Khokhar Dilawar, O'Shea Kelly M, Akin Cem, Baldwin James L, Benjamin Mariel R, Ravikumar Rajan, Hosler Mirie, McMorris Marc S, Sanders Georgiana M, Troost Jonathan P, Baptist Alan P, Oberdoerster Deborah T, Kovalszki Anna
Department of Internal Medicine, Division of Allergy and Clinical Immunology, University of Michigan, Ann Arbor, Mich.
Michigan Institute for Clinical and Health Research, Michigan Medicine, Ann Arbor, Mich.
J Allergy Clin Immunol Glob. 2022 Nov;1(4):209-216. doi: 10.1016/j.jacig.2022.05.012. Epub 2022 Aug 13.
Allergic reactions have been reported with mRNA vaccines for COVID-19 prevention. Patients perceived to be at higher risk for a reaction may be referred to an allergist, although evaluation strategies may differ between allergists.
Our aim was to determine outcomes of COVID-19 vaccinations in patients evaluated by an allergist using different approaches.

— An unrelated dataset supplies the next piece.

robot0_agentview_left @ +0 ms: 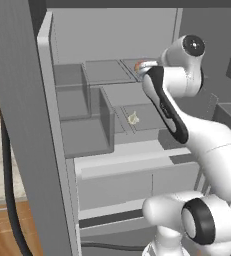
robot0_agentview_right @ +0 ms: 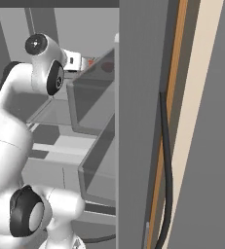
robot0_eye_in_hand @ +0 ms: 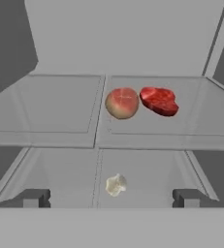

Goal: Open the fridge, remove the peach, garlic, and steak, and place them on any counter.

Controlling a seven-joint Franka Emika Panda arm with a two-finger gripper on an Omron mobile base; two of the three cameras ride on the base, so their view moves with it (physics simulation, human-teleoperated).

We conducted a retrospective case series evaluation of 98 patients seen at the University of Michigan Allergy Clinic for concerns regarding COVID-19 vaccination. Of these 98 patients, 34 underwent skin testing with polyethylene glycol (PEG) 2000 with or without PEG 3350/polysorbate 80 testing.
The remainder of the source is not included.